Obviously we are not inadequate in every area. But regardless of how proficient we may be in some areas, we are certainly inadequate in many others.
Standing in the light of our inadequacies, we often experience a deep sense of shame. This shame seems to be linked to an underlying fear that if we are in adequate, we might not be counted, included or loved.
Perhaps there is an adaptive, survival strategy at work here. We don’t have tough hides or sharp fangs or claws. We have no literal venom. We don’t climb well or swim well and we’re not particularly fast runners. Our survival is based primarily on our great big cortex and our social cooperation. On a very basic level, we need to be accepted by the pack.

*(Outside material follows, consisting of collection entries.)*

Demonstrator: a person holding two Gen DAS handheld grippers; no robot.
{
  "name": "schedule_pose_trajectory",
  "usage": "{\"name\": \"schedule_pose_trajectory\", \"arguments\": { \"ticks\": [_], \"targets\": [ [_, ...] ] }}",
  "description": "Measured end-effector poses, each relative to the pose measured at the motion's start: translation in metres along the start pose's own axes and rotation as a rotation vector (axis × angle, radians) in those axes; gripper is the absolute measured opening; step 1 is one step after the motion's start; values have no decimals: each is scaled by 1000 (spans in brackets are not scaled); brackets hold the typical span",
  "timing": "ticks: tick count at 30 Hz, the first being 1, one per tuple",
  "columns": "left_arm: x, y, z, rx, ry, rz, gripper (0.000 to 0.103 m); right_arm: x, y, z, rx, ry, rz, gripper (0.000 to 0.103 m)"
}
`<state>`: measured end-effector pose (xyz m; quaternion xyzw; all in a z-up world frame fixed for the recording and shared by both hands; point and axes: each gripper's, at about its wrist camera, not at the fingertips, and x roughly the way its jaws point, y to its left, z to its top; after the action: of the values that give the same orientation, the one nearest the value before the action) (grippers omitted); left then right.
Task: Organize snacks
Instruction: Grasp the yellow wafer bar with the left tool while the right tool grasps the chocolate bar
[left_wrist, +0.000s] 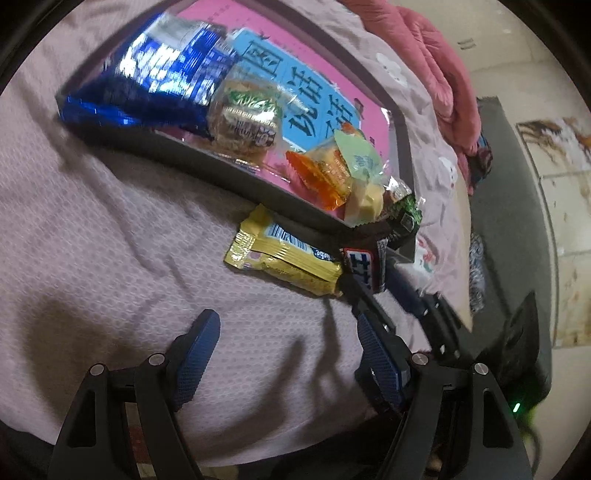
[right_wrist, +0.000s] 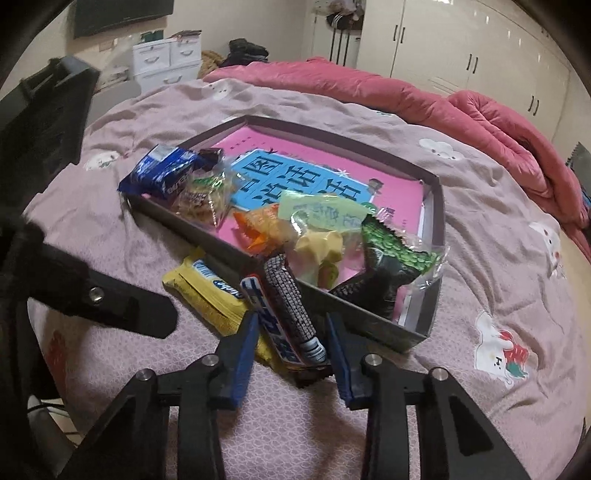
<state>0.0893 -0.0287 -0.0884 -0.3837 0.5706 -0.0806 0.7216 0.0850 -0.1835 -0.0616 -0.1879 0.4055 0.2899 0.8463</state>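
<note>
A dark grey tray (right_wrist: 437, 221) with a pink and blue sheet inside lies on the mauve bedsheet. It holds a blue foil pack (right_wrist: 162, 173), a clear cracker packet (right_wrist: 203, 199), an orange packet (right_wrist: 262, 221), a pale yellow sweet (right_wrist: 321, 240) and a green packet (right_wrist: 391, 251). Outside the near rim lies a yellow packet (right_wrist: 207, 291). Leaning on it is a dark snack bar (right_wrist: 291, 314) with a blue-white label, and my right gripper (right_wrist: 291, 317) is shut on it. My left gripper (left_wrist: 284, 317) is open over bare sheet, short of the yellow packet (left_wrist: 284, 254).
A pink quilt (right_wrist: 406, 88) is bunched along the far side of the bed. White wardrobes (right_wrist: 461, 44) and white drawers (right_wrist: 166, 59) stand beyond it. The bed's edge and a dark mat (left_wrist: 509, 221) on the floor show at the right of the left wrist view.
</note>
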Motion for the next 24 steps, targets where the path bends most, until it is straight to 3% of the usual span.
{"name": "schedule_pose_trajectory", "arguments": {
  "ticks": [5, 12, 13, 17, 19, 24],
  "targets": [
    [7, 0, 6, -59, -3, -28, 78, -9, -10, -4, 76, -6, 33, 23],
    [20, 2, 12, -186, 6, -86, 77, -25, -20, -10, 178, -27, 79, 18],
    [21, 3, 12, -210, 6, -92, 75, -27, -21, -11, 188, -32, 80, 18],
    [29, 6, 17, -291, 2, -96, 50, -30, -22, -15, 207, -17, 81, 18],
    [34, 8, 19, -319, 7, -114, 43, -25, -21, -15, 199, 3, 87, 18],
    [41, 12, 22, -382, -10, -141, 42, -16, -21, -16, 197, 31, 97, 18]
  ]
}}
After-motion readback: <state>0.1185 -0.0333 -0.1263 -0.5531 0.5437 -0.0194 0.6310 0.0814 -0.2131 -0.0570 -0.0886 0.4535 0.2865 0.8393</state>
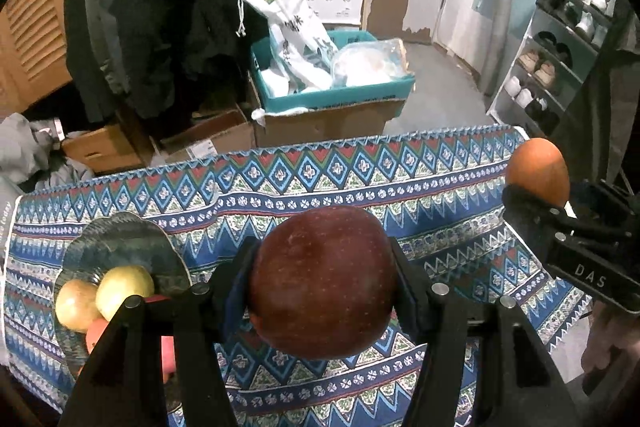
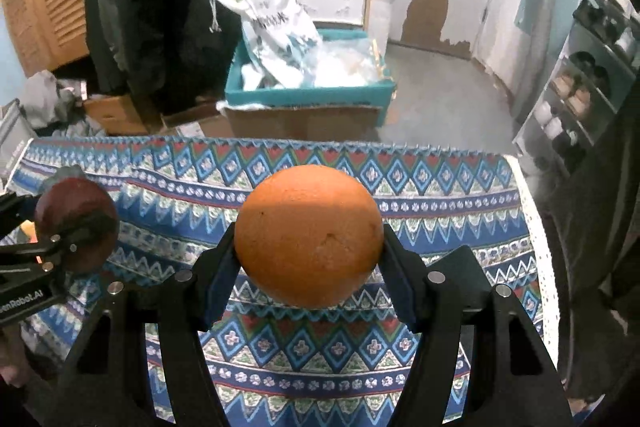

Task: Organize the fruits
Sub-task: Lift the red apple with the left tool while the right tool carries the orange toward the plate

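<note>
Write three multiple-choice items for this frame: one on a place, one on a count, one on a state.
1. Where is the plate relative to the left gripper?
A. To its left, on the cloth
B. On the floor
C. Beyond the cloth's far edge

2. How many pale yellow fruits lie on the plate?
A. None
B. Two
C. Five

3. What is the right gripper doing?
A. Standing open and empty
B. Gripping the plate
C. Clamping an orange

Key:
1 A: the left wrist view shows the plate on the cloth, left of the fingers.
2 B: two yellow fruits sit side by side there; something red beside them is partly hidden.
3 C: the orange sits between both fingers, clear of the cloth, while the left gripper holds an apple.
</note>
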The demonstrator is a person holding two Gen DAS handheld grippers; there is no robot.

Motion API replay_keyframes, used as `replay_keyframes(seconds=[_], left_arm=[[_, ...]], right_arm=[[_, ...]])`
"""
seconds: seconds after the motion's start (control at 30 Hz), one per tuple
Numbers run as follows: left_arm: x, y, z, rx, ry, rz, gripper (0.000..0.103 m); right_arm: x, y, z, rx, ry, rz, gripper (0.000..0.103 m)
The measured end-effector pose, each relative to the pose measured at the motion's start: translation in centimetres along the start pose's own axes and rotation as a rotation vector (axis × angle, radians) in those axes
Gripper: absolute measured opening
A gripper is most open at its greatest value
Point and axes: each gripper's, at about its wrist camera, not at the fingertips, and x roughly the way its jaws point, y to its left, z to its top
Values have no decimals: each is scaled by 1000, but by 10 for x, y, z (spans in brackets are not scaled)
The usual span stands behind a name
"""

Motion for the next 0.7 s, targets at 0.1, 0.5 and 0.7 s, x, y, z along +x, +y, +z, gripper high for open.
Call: replay_keyframes(seconds=[0.1,0.5,0.7], left_arm=[[-12,1,2,2,-23,-5,63],[-57,10,1,7,-95,-19,63],[-73,14,-2,12,-119,-22,63]], right_arm=[[-11,4,4,-6,-24,5,66],[-49,19,15,-38,-102,26,66],[-64,31,17,-63,-135,44,66]])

But in these groups, I watched what happened as people allowed their vulnerability to show.
Sometimes there were attempts to “fix” someone else’s vulnerability, reframing their situation to help them feel more adequate. Other times, however, there was the ability to hold a space of compassionate presence for the other person. This ability to hold a compassionate space is made possible by a belief that if the person can look at and explore his vulnerability in a supportive environment, the person can be whole, even in the presence of their inadequacy.

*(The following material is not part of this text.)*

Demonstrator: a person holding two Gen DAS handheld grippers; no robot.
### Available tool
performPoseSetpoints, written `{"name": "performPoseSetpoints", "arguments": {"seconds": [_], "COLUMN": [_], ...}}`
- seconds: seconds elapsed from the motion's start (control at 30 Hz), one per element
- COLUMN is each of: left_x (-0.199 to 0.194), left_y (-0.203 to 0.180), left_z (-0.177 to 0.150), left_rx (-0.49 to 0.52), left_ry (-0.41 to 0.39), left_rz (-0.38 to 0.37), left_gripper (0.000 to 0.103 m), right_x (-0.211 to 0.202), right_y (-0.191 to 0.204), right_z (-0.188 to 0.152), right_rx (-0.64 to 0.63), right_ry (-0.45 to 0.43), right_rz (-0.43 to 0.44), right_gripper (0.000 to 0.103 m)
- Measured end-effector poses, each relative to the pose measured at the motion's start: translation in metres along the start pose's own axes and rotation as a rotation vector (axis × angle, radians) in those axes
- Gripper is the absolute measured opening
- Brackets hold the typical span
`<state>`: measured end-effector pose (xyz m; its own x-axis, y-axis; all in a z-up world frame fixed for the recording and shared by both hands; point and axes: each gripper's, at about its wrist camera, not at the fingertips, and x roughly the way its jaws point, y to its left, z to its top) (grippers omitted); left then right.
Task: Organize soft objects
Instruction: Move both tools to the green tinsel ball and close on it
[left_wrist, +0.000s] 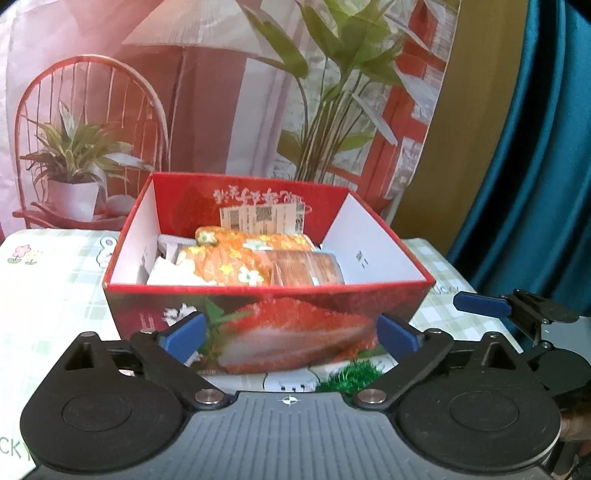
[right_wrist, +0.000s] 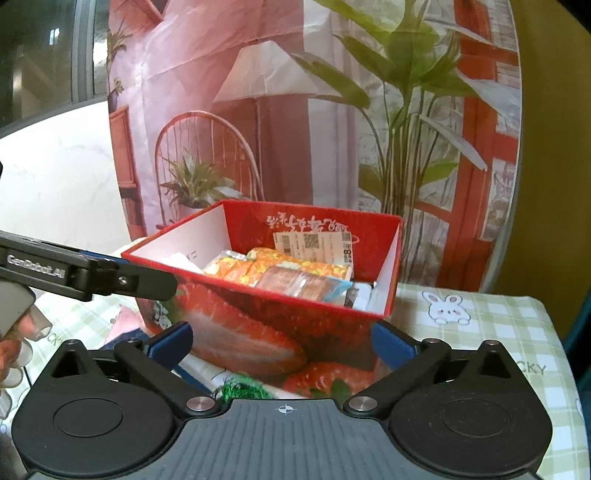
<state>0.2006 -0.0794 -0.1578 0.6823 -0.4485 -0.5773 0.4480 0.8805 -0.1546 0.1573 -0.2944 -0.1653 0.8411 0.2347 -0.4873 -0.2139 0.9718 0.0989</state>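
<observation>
A red strawberry-print box (left_wrist: 266, 314) stands on the table; it also shows in the right wrist view (right_wrist: 258, 325). Inside lie two orange floral soft rolls (left_wrist: 221, 269) (right_wrist: 236, 269), a clear-wrapped brown packet (left_wrist: 306, 269) (right_wrist: 295, 282) and white items (left_wrist: 166, 273). My left gripper (left_wrist: 291, 332) is open and empty, with its blue pads either side of the box's front wall. My right gripper (right_wrist: 282, 343) is open and empty, just before the box's near corner. The right gripper's fingers (left_wrist: 480, 302) show at the right of the left wrist view, the left gripper's body (right_wrist: 88, 273) at the left of the right wrist view.
The table has a green-checked cloth with rabbit prints (right_wrist: 480, 317). A green tinsel-like item (left_wrist: 347, 376) (right_wrist: 240, 387) lies in front of the box. A printed backdrop of a chair and plants (left_wrist: 221, 92) hangs behind. A teal curtain (left_wrist: 535, 147) is at the right.
</observation>
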Motion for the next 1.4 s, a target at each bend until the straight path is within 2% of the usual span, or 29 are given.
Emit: {"name": "performPoseSetpoints", "arguments": {"seconds": [0.3, 0.57, 0.73, 0.83, 1.0, 1.07, 1.2, 1.4], "left_x": [0.004, 0.003, 0.005, 0.007, 0.015, 0.018, 0.025, 0.037], "left_y": [-0.001, -0.006, -0.006, -0.006, -0.010, -0.010, -0.010, -0.012], "left_z": [-0.014, -0.026, -0.031, -0.034, -0.038, -0.040, -0.044, -0.045], "left_rx": [-0.006, 0.005, -0.028, -0.043, -0.060, -0.074, -0.104, -0.125], "left_ry": [0.051, 0.060, 0.069, 0.078, 0.112, 0.124, 0.154, 0.174], "left_rz": [0.017, -0.016, -0.050, -0.085, -0.122, -0.136, -0.147, -0.159], "left_gripper": [0.103, 0.103, 0.101, 0.091, 0.068, 0.063, 0.056, 0.055], "right_x": [-0.002, -0.008, -0.006, -0.004, 0.005, 0.010, 0.021, 0.037], "right_y": [-0.002, -0.003, 0.000, 0.001, -0.001, -0.001, -0.002, -0.003], "right_z": [-0.018, -0.041, -0.054, -0.059, -0.066, -0.069, -0.073, -0.083], "right_rx": [0.035, 0.047, 0.007, 0.000, 0.035, 0.033, 0.057, 0.054], "right_ry": [0.027, 0.022, 0.039, 0.038, 0.043, 0.049, 0.044, 0.033], "right_rz": [-0.032, -0.059, -0.038, -0.020, 0.048, 0.067, 0.097, 0.097], "right_gripper": [0.103, 0.102, 0.102, 0.099, 0.083, 0.078, 0.073, 0.066]}}
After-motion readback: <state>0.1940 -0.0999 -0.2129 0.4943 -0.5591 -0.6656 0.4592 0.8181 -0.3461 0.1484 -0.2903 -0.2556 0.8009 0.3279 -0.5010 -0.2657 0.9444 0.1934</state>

The other thing that happened, however, is that in both of these groups at least one other person approached the person who shared their feelings of inadequacy and confessed their own. This did not create a “misery-loves-company” atmosphere.
Quite the opposite. It created a sense of real togetherness. Not a feeling of acceptance based on one’s strengths, but an actual connection based on our humanness and our wholeness; our light and dark sides, our strengths and weaknesses.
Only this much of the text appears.